§ Directions for this task:
Copy out exactly the stretch of the listing below that begins at the line containing "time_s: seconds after" and ends at the line containing "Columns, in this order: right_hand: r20", and copy nothing outside it.

§ Dataset extract:
┄┄┄┄┄┄
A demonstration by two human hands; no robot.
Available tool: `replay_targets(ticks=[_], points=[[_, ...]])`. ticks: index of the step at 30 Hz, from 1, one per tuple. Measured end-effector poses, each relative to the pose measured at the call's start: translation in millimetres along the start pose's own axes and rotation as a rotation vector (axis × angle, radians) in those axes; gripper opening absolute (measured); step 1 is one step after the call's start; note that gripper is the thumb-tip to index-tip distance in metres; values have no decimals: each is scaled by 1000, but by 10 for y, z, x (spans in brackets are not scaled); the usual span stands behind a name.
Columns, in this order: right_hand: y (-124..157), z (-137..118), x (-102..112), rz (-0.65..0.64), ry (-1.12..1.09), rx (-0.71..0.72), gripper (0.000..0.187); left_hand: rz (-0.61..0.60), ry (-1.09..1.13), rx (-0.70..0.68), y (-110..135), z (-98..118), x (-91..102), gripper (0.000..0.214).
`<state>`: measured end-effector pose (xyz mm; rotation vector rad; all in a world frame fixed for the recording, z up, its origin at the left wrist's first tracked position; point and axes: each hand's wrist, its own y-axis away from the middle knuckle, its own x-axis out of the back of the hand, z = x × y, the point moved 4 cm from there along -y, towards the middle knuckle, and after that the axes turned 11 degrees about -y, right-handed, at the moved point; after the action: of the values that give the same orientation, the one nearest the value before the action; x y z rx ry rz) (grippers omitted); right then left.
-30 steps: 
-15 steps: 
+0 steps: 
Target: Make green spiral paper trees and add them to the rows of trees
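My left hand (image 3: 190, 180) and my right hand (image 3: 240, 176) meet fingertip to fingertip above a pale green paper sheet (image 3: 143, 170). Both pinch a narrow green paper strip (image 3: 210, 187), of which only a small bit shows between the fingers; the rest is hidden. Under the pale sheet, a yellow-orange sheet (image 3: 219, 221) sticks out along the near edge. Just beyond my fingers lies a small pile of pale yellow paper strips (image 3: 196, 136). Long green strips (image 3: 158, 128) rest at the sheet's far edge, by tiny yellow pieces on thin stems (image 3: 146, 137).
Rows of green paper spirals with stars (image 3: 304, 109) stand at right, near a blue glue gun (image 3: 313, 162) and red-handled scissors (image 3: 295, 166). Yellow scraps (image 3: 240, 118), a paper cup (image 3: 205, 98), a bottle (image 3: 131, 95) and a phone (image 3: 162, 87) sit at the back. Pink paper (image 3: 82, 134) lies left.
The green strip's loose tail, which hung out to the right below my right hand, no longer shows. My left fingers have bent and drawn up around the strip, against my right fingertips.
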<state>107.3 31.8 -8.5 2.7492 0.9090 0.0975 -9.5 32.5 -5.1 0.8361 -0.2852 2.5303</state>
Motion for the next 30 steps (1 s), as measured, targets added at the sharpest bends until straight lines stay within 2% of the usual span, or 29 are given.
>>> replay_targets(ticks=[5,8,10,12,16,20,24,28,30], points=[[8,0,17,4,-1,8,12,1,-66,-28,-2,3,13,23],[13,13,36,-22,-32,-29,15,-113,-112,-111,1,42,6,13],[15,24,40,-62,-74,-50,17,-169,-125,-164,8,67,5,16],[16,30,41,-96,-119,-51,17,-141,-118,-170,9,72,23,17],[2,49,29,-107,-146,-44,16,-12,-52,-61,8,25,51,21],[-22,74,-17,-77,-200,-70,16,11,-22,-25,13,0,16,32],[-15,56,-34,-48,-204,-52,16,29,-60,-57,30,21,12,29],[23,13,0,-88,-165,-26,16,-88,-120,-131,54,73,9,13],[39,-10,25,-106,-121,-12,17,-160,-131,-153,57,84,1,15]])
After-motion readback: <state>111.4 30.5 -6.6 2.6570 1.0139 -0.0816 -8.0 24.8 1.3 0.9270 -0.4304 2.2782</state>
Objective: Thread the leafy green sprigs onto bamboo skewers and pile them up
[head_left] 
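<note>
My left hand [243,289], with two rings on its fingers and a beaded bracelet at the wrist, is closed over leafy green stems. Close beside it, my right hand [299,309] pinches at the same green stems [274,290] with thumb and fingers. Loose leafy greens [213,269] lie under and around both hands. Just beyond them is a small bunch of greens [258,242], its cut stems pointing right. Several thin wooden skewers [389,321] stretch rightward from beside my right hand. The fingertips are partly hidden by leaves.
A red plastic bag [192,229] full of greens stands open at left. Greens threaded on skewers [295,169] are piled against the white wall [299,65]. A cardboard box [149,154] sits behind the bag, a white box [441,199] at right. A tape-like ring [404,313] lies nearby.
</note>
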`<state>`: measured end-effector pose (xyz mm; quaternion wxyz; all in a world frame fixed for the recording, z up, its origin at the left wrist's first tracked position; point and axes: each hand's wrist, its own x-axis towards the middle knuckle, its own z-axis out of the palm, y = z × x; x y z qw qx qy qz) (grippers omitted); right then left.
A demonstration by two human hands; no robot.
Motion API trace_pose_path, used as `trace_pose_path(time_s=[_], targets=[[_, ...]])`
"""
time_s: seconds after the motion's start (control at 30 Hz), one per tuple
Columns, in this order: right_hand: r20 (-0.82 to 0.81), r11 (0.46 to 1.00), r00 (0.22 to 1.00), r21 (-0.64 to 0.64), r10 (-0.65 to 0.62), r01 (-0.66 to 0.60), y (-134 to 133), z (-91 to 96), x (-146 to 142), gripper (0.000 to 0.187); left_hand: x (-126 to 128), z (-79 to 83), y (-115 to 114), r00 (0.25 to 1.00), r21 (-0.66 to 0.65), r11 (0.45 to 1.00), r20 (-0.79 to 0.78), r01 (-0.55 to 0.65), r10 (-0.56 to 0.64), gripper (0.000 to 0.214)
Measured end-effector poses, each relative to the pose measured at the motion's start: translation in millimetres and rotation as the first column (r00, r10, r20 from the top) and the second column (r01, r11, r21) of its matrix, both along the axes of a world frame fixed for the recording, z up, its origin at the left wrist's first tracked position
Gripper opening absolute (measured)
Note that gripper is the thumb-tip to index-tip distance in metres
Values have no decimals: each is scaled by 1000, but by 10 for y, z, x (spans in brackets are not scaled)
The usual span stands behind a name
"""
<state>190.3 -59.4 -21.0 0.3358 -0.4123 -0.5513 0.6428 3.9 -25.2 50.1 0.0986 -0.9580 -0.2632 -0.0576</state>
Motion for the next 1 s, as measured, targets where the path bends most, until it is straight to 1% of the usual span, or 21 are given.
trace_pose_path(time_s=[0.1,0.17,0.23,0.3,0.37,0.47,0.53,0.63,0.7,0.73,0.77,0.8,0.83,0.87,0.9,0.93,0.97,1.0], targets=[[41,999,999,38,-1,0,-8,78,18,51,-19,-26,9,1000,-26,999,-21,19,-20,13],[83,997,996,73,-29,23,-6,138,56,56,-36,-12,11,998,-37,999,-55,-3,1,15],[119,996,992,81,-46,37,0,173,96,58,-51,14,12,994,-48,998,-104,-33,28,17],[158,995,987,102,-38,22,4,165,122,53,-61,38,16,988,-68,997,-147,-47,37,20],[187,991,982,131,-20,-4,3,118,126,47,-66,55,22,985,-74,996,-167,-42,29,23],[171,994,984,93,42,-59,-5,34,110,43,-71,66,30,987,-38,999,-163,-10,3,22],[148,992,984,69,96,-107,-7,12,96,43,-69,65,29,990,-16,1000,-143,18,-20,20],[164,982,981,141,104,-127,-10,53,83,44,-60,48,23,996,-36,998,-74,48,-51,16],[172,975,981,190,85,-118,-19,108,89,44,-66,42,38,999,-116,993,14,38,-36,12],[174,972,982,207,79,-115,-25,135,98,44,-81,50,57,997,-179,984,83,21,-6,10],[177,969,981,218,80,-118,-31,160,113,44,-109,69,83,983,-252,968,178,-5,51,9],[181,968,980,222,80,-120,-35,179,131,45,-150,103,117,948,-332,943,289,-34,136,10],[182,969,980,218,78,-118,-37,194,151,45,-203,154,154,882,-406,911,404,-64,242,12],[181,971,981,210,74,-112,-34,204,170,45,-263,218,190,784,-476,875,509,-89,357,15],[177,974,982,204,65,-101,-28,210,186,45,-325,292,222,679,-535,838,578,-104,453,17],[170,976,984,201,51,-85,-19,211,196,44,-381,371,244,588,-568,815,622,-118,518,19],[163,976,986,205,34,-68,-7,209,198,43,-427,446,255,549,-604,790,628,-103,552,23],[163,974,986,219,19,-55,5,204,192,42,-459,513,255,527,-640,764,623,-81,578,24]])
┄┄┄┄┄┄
§ Problem solution:
time_s: seconds after the motion's start (control at 30 Hz), one per tuple
Columns, in this order: right_hand: r20 (-0.82 to 0.81), r11 (0.46 to 1.00), r00 (0.22 to 1.00), r21 (-0.64 to 0.64), r10 (-0.65 to 0.62), r01 (-0.66 to 0.60), y (-134 to 133), z (-91 to 96), x (-146 to 142), gripper (0.000 to 0.187); left_hand: x (-126 to 128), z (-79 to 83), y (-115 to 114), r00 (0.25 to 1.00), r21 (-0.66 to 0.65), r11 (0.45 to 1.00), r20 (-0.79 to 0.78), r01 (-0.55 to 0.65), r10 (-0.56 to 0.64), gripper (0.000 to 0.214)

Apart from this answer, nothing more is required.